とはいえ、そこでどうこうするほどヴィルヘルムには度胸もやる気も皆無だった。言葉少なに返事こそしてみせるが、内心では早く戻って寝たいという欲望しかない。対人経験の無さから、一周回って鋼鉄の精神になったとでもいうのか。
「ああ、もう我慢なりません……ヴィルヘルム様、一つ今夜お相手を願えますか?」
上気した表情で、僅かに目線が上のヴィルヘルムを見上げる斬鬼。勿論今夜のお相手というのは只の手合わせの事である。決してそれ以上の疚しい意味は無い。無いったら無い。
「……今日は無理だ」
「そ、そうですよね……無理を言ってしまい申し訳有りません」
露骨にシュンとする斬鬼。さしもの鈍感といえど麗しい女性にそんな顔をされて思うところが無い訳では無い。だが、そういった手合わせを受けるわけにもいかない事情が彼にもあった。
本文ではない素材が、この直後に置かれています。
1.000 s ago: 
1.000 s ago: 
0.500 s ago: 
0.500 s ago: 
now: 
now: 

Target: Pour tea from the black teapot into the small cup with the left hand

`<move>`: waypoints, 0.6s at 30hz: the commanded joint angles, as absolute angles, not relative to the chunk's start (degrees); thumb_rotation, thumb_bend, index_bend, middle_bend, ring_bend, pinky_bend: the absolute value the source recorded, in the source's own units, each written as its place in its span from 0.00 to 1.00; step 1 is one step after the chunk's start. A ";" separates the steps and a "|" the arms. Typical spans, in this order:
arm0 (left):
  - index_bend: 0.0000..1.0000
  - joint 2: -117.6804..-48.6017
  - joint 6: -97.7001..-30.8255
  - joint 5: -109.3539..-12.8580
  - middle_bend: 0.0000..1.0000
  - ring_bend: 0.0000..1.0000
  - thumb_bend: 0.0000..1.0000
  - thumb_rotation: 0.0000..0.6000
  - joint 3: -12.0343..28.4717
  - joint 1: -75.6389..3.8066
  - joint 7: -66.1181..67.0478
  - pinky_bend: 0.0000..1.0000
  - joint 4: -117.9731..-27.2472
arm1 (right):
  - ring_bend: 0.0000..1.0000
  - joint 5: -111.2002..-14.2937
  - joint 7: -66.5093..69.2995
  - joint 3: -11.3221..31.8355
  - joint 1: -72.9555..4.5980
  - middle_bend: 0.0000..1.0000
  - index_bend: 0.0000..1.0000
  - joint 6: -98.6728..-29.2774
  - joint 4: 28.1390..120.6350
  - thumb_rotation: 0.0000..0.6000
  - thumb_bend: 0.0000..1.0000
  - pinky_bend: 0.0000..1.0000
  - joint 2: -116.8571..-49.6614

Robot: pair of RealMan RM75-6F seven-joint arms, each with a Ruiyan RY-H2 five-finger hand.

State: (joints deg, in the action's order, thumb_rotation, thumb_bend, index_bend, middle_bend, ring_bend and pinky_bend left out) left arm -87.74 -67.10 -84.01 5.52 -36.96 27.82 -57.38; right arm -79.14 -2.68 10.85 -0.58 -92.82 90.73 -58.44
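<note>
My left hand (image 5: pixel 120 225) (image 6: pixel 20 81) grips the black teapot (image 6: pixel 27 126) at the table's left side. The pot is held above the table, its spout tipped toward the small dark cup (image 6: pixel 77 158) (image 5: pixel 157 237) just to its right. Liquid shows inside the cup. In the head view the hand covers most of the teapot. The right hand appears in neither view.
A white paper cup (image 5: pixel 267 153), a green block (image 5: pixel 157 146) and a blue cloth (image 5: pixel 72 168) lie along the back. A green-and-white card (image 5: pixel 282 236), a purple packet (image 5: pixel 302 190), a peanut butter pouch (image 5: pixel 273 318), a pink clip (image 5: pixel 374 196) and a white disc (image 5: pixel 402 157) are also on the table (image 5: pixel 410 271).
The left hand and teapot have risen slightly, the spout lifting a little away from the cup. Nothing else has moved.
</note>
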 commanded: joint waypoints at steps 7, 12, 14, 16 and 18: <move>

彼のスキル、《ジャイアント・キリング》は一切の加減が効かない。ゼロか百かという両極端な発動条件であり、ステータスオールEの超絶クソザコ状態で戦うか、超強化が施され大体の相手をワンパンで終わらせられる状態になるかという二択しか無いのである。
無論、達人の領域に足を踏み入れればそれを上手く扱うことが出来るのだろう。だがあくまで人より少し狩りが出来る一般人でしかないヴィルヘルムには、そのような芸当は不可能であった。
そんな斬鬼の様子に若干の罪悪感を覚えていると、唐突にヴィルヘルムの腰に提げられた紫の石が光り輝く。
「む……」
「魔王様からの招集ですか。最前線に立つヴィルヘルム様も呼び出すとは、余程の異常でも起こったのでしょうか」
面倒臭い。一切顔には出さずそう思ったヴィルヘルムだが、魔王は仮にも上司である。居住地も(半ば無理やり)与えられ、職業も(ほぼ無理やり)与えられたのだから。
……従う必要もなさそうだが、それでも一応はヴィルヘルムの上司、そして一国の長である。命令違反でも犯してみれば、禄でもなく面倒なことになってしまうのは目に見えている。
仕方なく自室へ進めていた歩みを止め、魔王城へと移動する転移魔法陣が設置された部屋へと向かった。